◆ What the task requires ◆
Copy exactly the lines of the material below that run from the one containing "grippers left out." through the one containing "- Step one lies". Copy no other lines.

++++++++++++++++++++

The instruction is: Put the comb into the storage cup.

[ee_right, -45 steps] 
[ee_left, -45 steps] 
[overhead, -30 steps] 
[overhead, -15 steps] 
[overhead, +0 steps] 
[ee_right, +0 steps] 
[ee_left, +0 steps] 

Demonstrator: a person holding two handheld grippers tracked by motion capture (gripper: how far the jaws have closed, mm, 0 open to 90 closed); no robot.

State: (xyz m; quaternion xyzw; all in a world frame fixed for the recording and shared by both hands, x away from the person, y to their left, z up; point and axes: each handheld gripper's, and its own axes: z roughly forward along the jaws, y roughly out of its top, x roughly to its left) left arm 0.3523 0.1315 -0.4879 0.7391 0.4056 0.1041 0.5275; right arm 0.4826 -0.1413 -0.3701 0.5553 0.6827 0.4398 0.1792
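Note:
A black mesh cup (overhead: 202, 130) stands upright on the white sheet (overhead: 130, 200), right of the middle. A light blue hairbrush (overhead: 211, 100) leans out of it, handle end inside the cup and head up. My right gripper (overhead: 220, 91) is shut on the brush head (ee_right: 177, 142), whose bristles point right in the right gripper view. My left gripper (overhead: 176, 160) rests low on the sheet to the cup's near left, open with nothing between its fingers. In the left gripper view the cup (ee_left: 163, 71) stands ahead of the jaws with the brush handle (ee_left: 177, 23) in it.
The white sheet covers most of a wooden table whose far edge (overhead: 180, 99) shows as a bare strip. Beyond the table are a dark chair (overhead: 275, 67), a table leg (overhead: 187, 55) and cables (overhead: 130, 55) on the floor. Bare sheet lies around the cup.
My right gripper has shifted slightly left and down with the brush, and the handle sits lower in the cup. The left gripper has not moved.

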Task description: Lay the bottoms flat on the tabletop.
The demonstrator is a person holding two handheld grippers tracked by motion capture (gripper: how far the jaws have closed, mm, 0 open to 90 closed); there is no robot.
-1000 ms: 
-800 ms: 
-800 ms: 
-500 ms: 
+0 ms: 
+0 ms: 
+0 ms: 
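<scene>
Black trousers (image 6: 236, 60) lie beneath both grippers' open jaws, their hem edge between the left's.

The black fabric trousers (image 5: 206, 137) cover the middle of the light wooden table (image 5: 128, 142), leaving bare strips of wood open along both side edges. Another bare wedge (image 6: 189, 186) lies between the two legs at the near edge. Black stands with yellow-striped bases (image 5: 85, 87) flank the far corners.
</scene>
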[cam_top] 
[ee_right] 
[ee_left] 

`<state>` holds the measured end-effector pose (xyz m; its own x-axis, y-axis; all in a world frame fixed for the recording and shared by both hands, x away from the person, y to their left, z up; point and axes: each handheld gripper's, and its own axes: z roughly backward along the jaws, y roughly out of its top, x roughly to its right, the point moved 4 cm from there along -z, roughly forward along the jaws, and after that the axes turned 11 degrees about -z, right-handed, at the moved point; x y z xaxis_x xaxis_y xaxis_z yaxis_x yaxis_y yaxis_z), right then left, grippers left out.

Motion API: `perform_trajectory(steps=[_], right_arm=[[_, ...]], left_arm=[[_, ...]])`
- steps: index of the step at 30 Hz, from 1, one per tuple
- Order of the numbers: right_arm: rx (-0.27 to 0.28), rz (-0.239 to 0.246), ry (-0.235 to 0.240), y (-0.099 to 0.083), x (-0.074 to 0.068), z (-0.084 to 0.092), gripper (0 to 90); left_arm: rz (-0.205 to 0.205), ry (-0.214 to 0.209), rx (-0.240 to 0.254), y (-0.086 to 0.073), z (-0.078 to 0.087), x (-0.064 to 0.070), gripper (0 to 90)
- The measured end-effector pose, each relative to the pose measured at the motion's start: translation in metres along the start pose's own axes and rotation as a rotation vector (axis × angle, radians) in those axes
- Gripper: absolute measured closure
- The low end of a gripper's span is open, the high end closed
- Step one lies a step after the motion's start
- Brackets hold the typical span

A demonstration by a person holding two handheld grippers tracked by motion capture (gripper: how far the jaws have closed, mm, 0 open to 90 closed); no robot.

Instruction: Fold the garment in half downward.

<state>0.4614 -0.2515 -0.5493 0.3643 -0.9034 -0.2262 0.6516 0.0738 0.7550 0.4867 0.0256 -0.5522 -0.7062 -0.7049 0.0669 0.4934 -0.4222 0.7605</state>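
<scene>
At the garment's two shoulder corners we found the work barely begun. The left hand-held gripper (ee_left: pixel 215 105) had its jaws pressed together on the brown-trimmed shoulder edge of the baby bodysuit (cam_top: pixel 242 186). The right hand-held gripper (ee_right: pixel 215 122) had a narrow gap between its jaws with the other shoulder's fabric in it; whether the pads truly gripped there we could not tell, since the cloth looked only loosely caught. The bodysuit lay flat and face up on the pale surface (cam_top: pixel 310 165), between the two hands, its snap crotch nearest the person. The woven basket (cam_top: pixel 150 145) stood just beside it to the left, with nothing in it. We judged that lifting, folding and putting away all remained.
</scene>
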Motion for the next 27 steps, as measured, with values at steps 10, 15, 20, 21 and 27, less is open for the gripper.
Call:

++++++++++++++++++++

◆ Result for this task ◆
`<state>` holds the measured end-effector pose (xyz m; its own x-axis, y-axis; all in a world frame fixed for the recording and shared by both hands, x away from the person, y to their left, z up; point and axes: each handheld gripper's, and its own axes: z roughly backward along the jaws, y roughly out of its top, x roughly to its right, the point moved 4 cm from there along -z, roughly forward along the jaws, and after that the axes turned 11 degrees about -z, right-handed, at the moved point; x y z xaxis_x xaxis_y xaxis_z yaxis_x yaxis_y yaxis_z), right then left, grippers left out.

Motion API: `perform_trajectory(steps=[_], right_arm=[[_, ...]], left_arm=[[_, ...]])`
- steps: index of the step at 30 Hz, from 1, one per tuple
- Order of the numbers: right_arm: rx (-0.27 to 0.28), rz (-0.239 to 0.246), ry (-0.235 to 0.240), y (-0.099 to 0.083), x (-0.074 to 0.068), z (-0.084 to 0.092), gripper (0 to 90); left_arm: rz (-0.205 to 0.205), ry (-0.214 to 0.209), rx (-0.240 to 0.254), y (-0.086 to 0.073), z (-0.078 to 0.087), x (-0.064 to 0.070), gripper (0 to 90)
- The measured end-effector pose, each relative to the pose measured at the motion's start: translation in metres along the start pose's own axes and rotation as a rotation vector (axis × angle, radians) in those axes
- Gripper: absolute measured closure
- The low end of a gripper's span is open, the high end closed
- Step one lies a step after the motion's start

No further output is needed for this exercise.